• [WHAT NEEDS TO BE DONE]: In the data below, find the line containing "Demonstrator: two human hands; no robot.", then set down that line and every later line up to and including the line containing "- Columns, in", exactly.

Items listed in a dataset
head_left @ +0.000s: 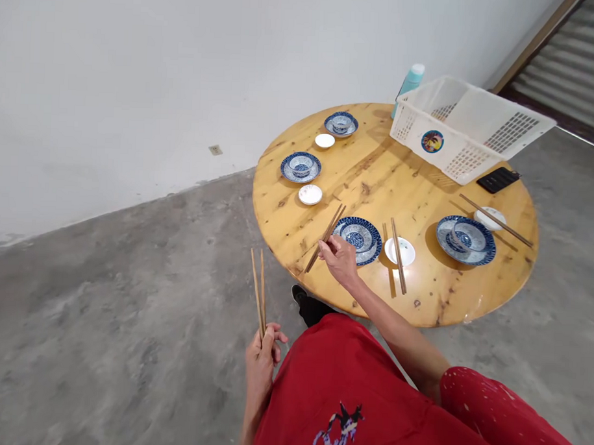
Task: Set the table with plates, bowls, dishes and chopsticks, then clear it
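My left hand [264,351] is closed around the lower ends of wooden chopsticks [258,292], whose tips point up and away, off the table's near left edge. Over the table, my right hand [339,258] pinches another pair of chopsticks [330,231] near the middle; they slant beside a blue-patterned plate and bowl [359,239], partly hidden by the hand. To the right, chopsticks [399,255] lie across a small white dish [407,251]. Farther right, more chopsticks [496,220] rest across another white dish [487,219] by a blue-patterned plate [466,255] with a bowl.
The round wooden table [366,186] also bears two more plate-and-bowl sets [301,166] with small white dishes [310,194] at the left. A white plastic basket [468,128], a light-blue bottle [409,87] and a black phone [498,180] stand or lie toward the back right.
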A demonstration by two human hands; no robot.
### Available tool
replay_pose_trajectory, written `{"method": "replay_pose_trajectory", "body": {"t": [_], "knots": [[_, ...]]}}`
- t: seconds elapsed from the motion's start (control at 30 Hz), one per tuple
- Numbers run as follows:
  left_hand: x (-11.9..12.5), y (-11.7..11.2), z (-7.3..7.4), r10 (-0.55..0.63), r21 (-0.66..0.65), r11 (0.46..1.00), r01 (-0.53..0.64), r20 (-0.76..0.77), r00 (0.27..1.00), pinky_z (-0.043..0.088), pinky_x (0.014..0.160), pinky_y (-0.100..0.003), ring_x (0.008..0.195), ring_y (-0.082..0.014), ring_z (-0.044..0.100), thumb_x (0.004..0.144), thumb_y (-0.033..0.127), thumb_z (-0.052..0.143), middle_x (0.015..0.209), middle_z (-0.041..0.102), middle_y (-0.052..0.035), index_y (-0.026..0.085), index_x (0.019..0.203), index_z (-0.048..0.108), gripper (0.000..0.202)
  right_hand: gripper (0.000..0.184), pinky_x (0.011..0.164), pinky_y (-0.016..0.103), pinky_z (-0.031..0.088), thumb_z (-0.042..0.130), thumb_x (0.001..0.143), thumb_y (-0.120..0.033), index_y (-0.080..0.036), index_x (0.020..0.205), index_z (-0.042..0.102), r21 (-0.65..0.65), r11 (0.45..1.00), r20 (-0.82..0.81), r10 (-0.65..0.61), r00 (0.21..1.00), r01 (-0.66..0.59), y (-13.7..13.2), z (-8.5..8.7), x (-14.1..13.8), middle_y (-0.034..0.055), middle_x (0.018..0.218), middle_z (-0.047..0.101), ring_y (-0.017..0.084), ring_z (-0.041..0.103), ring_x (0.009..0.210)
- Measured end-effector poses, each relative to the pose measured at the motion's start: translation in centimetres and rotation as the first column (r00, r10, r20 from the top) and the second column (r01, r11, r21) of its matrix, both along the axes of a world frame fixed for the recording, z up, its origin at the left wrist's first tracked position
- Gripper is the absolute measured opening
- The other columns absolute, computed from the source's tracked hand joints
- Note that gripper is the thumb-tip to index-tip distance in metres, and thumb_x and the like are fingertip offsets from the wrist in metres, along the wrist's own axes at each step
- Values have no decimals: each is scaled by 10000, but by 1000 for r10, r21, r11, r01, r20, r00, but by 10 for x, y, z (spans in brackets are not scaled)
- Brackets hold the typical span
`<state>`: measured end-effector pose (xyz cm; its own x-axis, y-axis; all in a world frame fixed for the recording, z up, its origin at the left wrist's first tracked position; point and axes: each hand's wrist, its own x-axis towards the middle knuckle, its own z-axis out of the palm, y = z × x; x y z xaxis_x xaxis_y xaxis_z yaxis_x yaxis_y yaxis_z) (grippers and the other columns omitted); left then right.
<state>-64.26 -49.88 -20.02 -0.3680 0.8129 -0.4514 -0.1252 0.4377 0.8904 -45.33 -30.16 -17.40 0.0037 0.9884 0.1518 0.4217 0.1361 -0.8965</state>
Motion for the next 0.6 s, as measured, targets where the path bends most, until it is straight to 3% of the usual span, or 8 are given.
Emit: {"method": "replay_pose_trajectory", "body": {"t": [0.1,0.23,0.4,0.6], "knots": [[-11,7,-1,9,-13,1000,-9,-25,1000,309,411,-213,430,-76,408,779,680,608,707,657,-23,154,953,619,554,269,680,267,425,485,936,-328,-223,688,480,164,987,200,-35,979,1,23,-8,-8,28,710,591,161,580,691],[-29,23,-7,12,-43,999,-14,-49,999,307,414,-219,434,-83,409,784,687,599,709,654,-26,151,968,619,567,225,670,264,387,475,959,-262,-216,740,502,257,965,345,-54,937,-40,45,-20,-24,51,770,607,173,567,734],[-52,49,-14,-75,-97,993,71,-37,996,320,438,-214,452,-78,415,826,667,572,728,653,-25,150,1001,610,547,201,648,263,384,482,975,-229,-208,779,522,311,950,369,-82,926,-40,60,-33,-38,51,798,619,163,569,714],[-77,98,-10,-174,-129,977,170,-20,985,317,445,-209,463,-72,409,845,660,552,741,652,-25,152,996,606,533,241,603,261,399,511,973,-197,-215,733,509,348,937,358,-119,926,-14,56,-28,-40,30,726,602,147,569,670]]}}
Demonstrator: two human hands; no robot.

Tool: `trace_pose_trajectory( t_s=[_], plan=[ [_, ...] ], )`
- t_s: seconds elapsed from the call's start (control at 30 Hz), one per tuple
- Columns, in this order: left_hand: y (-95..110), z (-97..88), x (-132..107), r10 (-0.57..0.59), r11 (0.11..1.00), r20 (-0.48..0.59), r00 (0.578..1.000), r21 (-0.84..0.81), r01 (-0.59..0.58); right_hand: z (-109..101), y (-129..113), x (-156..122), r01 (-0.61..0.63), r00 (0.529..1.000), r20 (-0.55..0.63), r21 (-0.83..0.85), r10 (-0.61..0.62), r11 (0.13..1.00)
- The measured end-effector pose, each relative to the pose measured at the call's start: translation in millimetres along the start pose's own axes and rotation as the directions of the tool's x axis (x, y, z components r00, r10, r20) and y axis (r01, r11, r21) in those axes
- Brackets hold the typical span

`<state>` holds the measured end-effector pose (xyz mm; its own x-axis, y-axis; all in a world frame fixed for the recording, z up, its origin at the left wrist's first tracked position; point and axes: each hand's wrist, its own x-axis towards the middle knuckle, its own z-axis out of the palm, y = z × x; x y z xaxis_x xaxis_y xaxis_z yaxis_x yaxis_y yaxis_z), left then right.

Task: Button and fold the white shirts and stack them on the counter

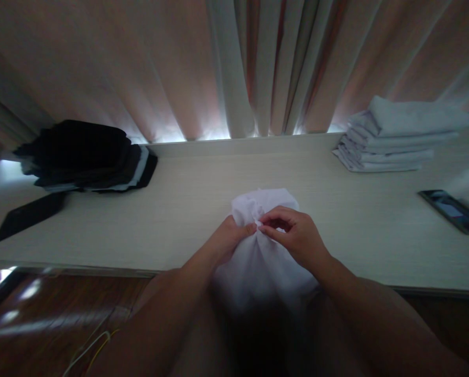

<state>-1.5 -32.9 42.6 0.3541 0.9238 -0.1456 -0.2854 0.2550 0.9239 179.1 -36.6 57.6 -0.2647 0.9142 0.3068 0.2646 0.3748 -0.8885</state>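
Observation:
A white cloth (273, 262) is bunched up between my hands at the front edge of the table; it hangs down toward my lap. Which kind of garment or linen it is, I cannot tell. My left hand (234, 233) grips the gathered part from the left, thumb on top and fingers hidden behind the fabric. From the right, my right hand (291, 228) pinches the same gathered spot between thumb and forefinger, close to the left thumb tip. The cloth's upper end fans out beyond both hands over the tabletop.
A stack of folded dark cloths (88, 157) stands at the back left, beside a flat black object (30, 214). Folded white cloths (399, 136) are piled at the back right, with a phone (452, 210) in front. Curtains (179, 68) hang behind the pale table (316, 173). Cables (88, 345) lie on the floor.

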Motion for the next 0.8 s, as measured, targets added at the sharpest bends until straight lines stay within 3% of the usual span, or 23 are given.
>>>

• [FINAL ANSWER]:
Demonstrator: two human hands; no robot.

Tool: `trace_pose_trajectory( t_s=[_], plan=[ [_, ...] ], )`
- t_s: seconds elapsed from the call's start (control at 30 Hz), one per tuple
- Columns, in this order: left_hand: y (-95..110), z (-97..88), x (-132..107), r10 (-0.57..0.59), r11 (0.11..1.00), r20 (-0.48..0.59), r00 (0.578..1.000), r21 (-0.84..0.81), r01 (-0.59..0.58); right_hand: z (-109..101), y (-129..113), x (-156..122), r01 (-0.61..0.63), r00 (0.529..1.000), r20 (-0.55..0.63), r21 (-0.83..0.85), r10 (-0.61..0.62), r11 (0.13..1.00)

That completes the response to the exercise.